Zhang and Pan's fascination with new architecture started with a very small building, she says. "We had an experience of building our own country house, our first working contact with an avant-garde creative architect. It was an experiment with 20,000 changes, but that was the one project that got me to fall in love with modern architecture.
"Since then I have very much been exposed to it, and it seems to fit in very naturally to what we do. My husband is always asking me, 'Are you convinced this is a really good building? If you are convinced, you have the passion, then we can sell it'."

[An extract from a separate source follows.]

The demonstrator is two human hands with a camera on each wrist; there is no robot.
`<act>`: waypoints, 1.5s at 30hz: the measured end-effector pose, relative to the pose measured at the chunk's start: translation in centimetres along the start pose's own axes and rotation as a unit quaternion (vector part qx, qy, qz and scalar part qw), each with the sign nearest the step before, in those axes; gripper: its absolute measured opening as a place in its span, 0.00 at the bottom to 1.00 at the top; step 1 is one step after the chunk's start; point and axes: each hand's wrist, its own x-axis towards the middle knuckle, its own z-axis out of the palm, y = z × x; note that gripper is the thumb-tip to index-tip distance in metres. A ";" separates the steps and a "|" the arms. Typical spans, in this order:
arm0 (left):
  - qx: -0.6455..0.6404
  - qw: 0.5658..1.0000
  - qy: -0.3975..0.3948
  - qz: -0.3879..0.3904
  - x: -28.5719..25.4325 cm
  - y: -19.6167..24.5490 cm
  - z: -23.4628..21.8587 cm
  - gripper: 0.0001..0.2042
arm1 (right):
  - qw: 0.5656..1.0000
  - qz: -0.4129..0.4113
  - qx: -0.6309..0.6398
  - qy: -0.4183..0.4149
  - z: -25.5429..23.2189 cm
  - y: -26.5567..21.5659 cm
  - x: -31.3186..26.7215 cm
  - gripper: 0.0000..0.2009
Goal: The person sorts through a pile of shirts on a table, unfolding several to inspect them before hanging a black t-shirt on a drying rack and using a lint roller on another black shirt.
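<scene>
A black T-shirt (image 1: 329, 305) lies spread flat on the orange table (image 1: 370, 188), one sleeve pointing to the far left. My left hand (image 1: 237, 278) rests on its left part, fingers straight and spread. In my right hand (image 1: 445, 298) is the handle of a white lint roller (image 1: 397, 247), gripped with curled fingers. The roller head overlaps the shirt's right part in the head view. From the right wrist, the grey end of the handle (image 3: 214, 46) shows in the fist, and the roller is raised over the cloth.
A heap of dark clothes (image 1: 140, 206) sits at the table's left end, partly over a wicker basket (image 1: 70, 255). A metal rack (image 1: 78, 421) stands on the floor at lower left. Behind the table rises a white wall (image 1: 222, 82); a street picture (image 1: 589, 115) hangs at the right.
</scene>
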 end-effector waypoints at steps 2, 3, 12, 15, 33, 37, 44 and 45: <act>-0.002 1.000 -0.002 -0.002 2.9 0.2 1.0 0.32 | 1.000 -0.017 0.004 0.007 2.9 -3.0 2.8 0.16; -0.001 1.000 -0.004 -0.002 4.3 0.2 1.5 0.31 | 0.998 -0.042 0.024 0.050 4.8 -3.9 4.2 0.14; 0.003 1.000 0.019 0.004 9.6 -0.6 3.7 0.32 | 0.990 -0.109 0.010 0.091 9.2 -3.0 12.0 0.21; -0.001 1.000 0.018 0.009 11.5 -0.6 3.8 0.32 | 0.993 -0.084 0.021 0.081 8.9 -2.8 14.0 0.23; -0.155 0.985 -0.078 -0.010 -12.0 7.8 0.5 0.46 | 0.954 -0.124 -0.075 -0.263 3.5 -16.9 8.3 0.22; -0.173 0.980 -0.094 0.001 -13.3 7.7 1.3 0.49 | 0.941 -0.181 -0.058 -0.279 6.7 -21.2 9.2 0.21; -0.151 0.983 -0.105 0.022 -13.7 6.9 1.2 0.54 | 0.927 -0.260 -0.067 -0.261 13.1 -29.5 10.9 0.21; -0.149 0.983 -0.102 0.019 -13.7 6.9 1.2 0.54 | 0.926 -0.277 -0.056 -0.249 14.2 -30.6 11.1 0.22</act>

The construction boom in China hasn't been without hiccups. Beijing's Olympic planners hired some of the world's top design firms to work on the games venues, but neglected to settle minor details like budgets. A month ago, work on the main Olympic stadium halted when Beijing ordered the Swiss architects to cut costs by 40 per cent.
Pan and Zhang hope to avoid such blunders by planning appropriately before even talking to designers. "I get a budget (from Pan) to take to the architect," Zhang says. "You don't run into the problem that you have with the Olympic stadium - a fantastic project but with total disregard for the budget. It's really not the architect's responsibility, it's that the client is so bad at understanding what the design may end up costing."
Asked what she makes of Davidson's theories of complexity, of geometry and life, Zhang, the developer, smiles. "Just talk about the intuition," she says she told Davidson at the launch. "The philosophy, it puts people to sleep.
"Most of these things are afterthoughts," she continues. "We really don't live in such a rational world, which is assumptions and solutions. The way creative people create is by having intuition. They wake up with an image in their mind."